Moving Ahead with Plans

It is Tuesday, and I am so excited. I woke up early today, but not of my own accord. The gardener was blowing leaves next to my bedroom window at 7:30. I was fortunate to be able to fall back to sleep again, and as such, I spent in until 10:30 (whoohoo!) Since getting up, I have lazed about, had my cup of coffee, some toast, and I am now thinking about a shower (LOL!) It is 11:45 and I am just thinking about getting dressed. I love the fact that I have two days off each week. I love having T-TR off. I get to rest, sleep in, catch up on school work, and generally just relax. God is so good to me, so very good to me.

Today is a good day, a very good day. I am working at home, planning on getting my school work caught up, and taking my time to enjoy these good days. The weather outside is lovely, typical January in Phoenix weather. It is in the low to mid 70s and the sun is shining. Phoenix is lovely in the springtime.

I am thinking about where I might eventually move to when I graduate from Regent University. I have a lot of options out there, Lord willing (meaning depending on where He opens up the door). I have been thinking about Virginia recently (well, since I visited there last summer). I have to admit it is a lovely place to visit. The weather has been stormy, cold and snowy, which is not their normal. I think they do get snow, depending on where you live (mountains versus ocean), but the weather is variable. This year they have had a lot of snow. Still, I think it is a beautiful place, and the people I have met who live there are so genuine and nice. Just nice.

God may choose to move me to another state and that is OK. Right now, I am content to be where I am. I have a nice place to live, a good teaching job, and the freedom to complete my education in peace (less stress).
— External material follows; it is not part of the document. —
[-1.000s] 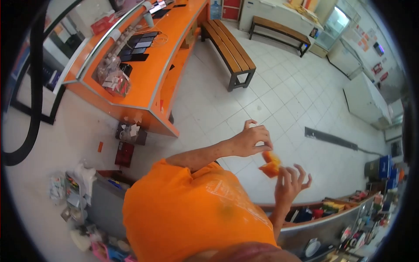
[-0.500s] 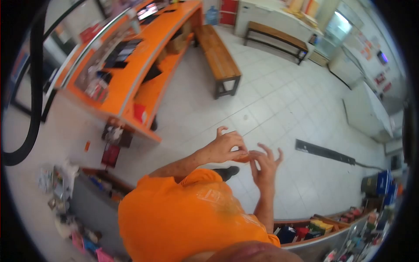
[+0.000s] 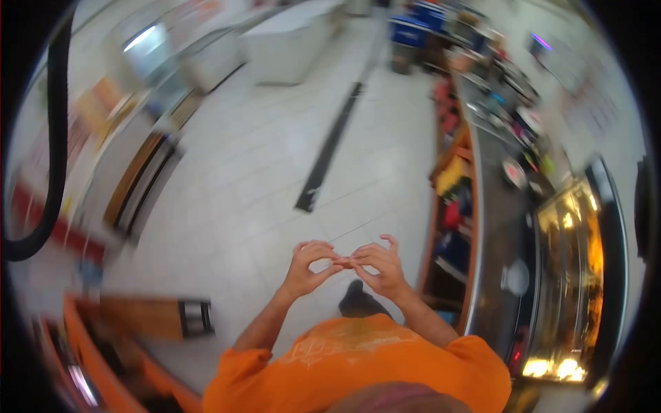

I need more work, of course, and I need to make more money. I am OK for now, but I need to get a full-time teaching job soon. GCU wants me to be evaluated before they will assign me fall classes, and depending on when that happens, it could lessen my teaching load next fall. I am trusting the Lord for His provision and I believe He will provide a job for me soon.

I like teaching. I stress over it a bit, but generally, I do like it. I am hopeful that God will continue to allow me to teach because of all the jobs I have had, it is the least stressful for me. It takes a lot of time to prep for classes, and I get nervous in the classroom, but generally the work is easy once I get in there. There is no policy issues, no drama queens, and no backbiting. I go to school, teach my class, and I go home. I love it. I love it.

I realize that a full-time position might be different. I get that, and I am OK with it. For now, God has provided this good part time job and I am thankful.

I applied for several jobs yesterday. Most were adjunct. I applied for one full-time job here in Phoenix. It is through Anthem College. They are looking for general education teachers at their Phoenix campuses. I am not sure whether I want to go that route. I would rather stay in a university or community college setting, but I am willing to teach where ever I can get a job doing it. God knows what is best, so I cast my net out there, and I believe He will pull in the fish of His choosing.

Thinking Forward and Moving Ahead

As I sit here typing, I am reminded of God's will for my life, and the plans He has laid out for me to follow. I know that many Christians go through life never knowing what God wants them to do, or if they do know, they don't always know the plan He has in mind for them. I am fortunate because I feel compelled to walk in a certain way, to go a certain way, and for me, I believe that I know these plans. I am experiencing positive results from my actions, and I am blessed beyond measure. I believe I am reaping the blessing of sowing obedience (if that makes sense?)

As I move forward toward the calling I have been giving, I am encountering struggle and some obstacles. God has provided a clear way for me, but I am running into hurdles that cause me to stop and question the path I am on. I know that these hurdles are tests of faith -- will I continue one, will I follow? I am keeping my eyes firmly fixed on Jesus, and I am trusting Him to lead me straight on through to the finish line. I know He is my Guide, and that as long as I remain fixed upon Him, I will not get lost, get on the wrong path, or head the wrong way. He is good like that. He is good all the time.

Where do I go from here, then? Well, for now I am fixed on this path:

This is my path. I am teaching part-time now, but with experience and my PhD, I hope to be teaching full-time as a Professor (2016 or thereafter). I am working as a Media and Technology consultant (on my own), but hope to start providing this service to churches in the area soon. With my PhD emphasis in Digital Technology, I will be ready to be a full-time consultant in ministry by the time I retire (after age 62). This is the plan I believe God has in mind for me. I have been on this path since He called to me again in 2009. I started this path back then when my world was turned upside down. He gave me Mercy College (English) to help me get a teaching job (I am teaching Literature now). He also gave me that experience to encourage me to keep moving on in my education. I wouldn't be where I am today without having gone through Mercy. Rigorous and challenging, it prepared me for scholarship and the kind of study I am engaged in at Regent. God is so very good, so very good all the time.

I am excited today because I can see my life in clear focus and I can rest in the knowledge that God is moving on my behalf. He is opening doors, and making a way for me to go. I must trust Him now and rest in His provision. He will do it. He has promised. He will deliver. I believe Him. I believe His word to me is true.